GOAL OF THE EXERCISE
Up to and including the line containing "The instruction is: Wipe", set down each line of the entries below exactly, starting from the first, and leave out the rest.

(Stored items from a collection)

[Start of section]

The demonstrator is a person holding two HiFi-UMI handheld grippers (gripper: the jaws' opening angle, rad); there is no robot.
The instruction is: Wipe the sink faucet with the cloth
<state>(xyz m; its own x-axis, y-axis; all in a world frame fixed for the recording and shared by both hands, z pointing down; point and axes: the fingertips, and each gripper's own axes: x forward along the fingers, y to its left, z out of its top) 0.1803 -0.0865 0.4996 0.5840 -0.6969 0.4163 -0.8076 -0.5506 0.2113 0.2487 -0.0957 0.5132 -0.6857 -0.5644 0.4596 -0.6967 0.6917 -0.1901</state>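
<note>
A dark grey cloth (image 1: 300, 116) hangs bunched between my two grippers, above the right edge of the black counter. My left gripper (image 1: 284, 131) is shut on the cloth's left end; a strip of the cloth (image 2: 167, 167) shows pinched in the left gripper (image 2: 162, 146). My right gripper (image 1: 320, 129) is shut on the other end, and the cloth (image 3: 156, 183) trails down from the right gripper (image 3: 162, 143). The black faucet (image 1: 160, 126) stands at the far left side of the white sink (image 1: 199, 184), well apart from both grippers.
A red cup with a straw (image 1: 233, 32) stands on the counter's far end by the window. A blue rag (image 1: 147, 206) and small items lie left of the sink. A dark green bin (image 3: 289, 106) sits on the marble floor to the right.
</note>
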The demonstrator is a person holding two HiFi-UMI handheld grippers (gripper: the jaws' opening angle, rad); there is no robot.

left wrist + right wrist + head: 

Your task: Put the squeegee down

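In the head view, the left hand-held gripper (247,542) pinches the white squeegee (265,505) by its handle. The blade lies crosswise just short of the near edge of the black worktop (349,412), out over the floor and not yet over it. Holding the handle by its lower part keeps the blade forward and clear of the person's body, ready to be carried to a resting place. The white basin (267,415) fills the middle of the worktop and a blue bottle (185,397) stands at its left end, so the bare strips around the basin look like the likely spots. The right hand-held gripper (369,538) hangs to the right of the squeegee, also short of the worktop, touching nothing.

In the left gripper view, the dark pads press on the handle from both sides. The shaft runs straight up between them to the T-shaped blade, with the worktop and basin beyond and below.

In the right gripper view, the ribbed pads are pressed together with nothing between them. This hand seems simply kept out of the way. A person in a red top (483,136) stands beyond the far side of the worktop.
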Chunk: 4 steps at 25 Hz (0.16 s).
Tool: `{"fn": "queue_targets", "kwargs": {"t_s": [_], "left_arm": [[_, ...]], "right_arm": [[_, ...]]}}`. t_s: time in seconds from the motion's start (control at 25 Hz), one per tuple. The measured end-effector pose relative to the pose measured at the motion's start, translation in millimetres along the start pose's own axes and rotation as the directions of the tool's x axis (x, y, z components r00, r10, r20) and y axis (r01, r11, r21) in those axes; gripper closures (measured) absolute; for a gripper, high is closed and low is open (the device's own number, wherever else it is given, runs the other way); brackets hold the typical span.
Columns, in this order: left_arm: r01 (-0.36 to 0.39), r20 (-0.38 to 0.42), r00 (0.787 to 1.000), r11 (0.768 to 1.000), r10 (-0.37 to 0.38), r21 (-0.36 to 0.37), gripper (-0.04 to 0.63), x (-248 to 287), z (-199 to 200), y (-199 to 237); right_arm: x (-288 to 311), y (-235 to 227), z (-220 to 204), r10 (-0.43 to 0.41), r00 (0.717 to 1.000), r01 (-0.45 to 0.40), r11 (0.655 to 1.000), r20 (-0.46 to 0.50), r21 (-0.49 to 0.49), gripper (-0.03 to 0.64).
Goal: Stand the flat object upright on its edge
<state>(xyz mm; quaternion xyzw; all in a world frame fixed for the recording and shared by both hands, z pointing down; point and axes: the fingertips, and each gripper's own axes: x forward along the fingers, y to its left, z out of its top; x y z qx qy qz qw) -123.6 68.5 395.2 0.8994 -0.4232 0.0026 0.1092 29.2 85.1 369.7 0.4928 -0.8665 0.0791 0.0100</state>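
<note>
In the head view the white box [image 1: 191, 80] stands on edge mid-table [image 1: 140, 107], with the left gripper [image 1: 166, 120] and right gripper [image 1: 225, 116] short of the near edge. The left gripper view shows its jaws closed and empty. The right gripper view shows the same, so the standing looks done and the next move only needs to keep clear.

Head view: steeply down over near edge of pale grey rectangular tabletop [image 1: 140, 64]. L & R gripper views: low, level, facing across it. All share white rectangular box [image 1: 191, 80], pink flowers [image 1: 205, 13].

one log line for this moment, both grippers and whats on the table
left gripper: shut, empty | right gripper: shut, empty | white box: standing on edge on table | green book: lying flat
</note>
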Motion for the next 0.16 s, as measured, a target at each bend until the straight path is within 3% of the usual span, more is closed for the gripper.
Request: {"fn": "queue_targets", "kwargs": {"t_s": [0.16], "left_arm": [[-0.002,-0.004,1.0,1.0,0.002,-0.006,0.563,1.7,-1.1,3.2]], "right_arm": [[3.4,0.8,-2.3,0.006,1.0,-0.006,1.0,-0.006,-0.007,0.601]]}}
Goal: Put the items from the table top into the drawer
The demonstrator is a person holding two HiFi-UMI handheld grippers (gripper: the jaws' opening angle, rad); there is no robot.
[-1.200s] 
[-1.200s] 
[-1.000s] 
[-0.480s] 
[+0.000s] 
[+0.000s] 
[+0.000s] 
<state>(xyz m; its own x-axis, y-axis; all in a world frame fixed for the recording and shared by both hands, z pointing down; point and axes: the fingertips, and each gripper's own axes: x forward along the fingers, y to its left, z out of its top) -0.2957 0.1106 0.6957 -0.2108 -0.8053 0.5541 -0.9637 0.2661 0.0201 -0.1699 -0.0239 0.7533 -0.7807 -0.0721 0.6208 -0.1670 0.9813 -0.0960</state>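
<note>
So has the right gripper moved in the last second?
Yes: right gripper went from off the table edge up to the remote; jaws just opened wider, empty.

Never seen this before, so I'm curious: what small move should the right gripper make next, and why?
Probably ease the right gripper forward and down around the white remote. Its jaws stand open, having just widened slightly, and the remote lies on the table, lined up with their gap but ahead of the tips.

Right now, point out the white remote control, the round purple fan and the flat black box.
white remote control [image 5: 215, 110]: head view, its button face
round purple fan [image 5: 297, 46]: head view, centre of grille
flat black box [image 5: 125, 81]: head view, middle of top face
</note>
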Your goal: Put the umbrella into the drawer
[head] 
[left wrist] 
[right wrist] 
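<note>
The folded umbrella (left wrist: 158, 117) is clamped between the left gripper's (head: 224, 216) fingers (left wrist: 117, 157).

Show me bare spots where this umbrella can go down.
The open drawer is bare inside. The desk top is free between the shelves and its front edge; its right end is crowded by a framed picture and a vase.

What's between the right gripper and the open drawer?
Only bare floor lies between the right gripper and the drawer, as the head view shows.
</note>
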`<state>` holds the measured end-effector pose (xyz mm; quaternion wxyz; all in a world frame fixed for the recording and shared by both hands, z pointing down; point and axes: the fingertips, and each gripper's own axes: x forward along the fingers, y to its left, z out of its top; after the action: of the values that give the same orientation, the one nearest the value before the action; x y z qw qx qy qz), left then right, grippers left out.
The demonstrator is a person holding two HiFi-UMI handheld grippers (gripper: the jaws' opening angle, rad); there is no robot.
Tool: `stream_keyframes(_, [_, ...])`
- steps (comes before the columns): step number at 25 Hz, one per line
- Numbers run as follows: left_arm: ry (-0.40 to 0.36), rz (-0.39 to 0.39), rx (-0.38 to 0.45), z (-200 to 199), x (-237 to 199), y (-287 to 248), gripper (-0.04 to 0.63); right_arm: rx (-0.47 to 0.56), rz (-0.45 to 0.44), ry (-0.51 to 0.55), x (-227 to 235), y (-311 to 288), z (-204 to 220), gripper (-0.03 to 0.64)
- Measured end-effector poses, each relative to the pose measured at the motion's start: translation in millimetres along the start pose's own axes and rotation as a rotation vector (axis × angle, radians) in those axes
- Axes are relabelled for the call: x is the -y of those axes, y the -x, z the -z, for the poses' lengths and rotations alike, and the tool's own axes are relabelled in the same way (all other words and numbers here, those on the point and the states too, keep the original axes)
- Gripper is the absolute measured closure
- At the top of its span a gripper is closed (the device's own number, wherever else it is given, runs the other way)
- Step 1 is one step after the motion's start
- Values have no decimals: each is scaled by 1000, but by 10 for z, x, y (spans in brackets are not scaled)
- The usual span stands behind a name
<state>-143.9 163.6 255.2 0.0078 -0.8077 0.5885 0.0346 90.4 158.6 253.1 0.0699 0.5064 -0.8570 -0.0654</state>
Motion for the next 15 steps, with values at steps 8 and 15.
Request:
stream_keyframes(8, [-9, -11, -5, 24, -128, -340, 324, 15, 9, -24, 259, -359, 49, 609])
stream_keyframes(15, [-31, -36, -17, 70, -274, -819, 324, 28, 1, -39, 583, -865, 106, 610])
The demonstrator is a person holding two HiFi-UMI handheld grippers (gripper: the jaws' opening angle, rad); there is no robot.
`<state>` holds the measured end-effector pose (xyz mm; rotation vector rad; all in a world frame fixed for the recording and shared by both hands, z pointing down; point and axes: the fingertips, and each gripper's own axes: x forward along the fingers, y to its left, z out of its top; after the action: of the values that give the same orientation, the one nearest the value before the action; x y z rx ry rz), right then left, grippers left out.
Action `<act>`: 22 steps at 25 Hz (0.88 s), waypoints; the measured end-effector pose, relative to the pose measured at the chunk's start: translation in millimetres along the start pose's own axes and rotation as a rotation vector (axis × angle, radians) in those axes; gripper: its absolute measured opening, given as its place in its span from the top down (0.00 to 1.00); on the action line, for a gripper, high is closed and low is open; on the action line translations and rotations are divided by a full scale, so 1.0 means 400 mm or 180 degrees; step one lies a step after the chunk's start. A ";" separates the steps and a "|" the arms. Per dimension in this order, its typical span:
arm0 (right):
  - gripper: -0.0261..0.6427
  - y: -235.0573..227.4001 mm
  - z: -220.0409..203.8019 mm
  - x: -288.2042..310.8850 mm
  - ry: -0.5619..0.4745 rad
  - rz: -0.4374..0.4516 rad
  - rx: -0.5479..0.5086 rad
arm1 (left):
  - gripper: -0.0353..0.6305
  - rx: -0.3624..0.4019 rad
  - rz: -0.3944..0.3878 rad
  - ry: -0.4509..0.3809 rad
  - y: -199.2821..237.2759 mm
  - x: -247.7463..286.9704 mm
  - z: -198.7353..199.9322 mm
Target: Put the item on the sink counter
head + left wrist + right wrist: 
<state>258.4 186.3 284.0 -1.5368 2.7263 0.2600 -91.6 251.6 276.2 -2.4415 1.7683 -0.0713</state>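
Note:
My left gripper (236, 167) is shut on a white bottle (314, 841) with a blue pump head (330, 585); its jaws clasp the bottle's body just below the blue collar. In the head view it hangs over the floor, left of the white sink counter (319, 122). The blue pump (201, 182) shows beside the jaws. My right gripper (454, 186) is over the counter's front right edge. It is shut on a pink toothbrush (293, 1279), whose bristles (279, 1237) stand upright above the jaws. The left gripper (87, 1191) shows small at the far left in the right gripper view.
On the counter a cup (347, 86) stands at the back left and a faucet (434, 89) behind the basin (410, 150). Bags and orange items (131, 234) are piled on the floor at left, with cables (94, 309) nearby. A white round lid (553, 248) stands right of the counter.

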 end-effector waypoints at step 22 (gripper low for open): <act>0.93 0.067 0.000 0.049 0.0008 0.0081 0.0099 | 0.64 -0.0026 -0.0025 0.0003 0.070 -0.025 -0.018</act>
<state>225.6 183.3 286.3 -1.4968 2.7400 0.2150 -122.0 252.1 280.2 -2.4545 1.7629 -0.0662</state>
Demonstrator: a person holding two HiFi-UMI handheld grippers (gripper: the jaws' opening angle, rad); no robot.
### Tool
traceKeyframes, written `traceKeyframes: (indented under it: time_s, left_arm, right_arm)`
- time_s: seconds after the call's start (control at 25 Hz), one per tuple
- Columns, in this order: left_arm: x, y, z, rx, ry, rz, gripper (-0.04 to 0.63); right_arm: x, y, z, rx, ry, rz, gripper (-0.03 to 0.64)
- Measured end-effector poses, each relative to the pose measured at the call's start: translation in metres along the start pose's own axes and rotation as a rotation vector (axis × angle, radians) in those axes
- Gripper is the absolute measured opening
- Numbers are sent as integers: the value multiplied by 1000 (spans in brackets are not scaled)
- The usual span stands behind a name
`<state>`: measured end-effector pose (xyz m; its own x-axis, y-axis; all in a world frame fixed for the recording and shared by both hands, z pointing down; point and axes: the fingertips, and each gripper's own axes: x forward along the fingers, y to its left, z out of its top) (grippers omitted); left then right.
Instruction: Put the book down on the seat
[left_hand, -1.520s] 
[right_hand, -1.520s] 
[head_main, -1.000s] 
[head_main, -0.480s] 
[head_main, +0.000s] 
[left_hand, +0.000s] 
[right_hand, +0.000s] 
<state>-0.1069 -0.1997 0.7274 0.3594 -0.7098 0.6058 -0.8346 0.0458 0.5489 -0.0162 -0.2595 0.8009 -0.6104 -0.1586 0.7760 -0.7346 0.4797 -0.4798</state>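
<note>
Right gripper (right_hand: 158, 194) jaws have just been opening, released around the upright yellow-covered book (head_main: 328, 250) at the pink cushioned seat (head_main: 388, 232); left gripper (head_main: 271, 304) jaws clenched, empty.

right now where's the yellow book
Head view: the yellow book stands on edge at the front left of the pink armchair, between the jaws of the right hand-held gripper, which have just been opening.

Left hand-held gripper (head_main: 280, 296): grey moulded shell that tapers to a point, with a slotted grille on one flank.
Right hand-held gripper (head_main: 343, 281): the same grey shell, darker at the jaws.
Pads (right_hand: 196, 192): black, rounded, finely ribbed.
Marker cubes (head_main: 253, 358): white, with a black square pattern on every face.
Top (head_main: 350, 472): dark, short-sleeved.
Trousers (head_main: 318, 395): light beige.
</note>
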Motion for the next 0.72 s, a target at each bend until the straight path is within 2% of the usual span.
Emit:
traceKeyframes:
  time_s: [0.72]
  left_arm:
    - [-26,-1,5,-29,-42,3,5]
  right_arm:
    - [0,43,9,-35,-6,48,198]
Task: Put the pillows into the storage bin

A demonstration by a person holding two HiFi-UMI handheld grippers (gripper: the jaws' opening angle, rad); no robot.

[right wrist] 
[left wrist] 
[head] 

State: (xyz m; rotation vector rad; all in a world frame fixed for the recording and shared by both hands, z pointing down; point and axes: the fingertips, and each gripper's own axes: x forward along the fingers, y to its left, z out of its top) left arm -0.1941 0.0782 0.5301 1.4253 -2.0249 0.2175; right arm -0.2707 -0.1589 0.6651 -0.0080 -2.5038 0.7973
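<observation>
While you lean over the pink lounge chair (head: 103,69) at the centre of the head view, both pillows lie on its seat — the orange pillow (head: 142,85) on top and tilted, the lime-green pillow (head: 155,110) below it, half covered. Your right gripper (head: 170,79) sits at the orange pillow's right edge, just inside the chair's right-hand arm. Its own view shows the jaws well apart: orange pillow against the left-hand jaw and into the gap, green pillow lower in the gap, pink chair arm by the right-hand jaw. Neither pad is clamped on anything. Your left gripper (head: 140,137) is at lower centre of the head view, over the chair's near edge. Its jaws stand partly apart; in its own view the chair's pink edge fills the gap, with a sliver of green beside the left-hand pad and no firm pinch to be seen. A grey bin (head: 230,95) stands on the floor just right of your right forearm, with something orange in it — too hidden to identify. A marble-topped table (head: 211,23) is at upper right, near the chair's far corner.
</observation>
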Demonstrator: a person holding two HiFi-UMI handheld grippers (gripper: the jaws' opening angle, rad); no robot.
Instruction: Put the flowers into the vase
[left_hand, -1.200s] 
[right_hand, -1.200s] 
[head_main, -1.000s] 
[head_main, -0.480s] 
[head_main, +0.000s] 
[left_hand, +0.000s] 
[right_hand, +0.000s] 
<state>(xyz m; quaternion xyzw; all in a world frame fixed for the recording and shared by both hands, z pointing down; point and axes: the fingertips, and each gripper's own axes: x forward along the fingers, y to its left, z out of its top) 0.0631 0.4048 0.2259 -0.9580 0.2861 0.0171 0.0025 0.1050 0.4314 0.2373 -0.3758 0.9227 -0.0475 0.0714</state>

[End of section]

TASK OUTPUT
The demonstrator is a person holding two HiFi-UMI handheld grippers (gripper: the jaws' opening angle, rad); there is no robot.
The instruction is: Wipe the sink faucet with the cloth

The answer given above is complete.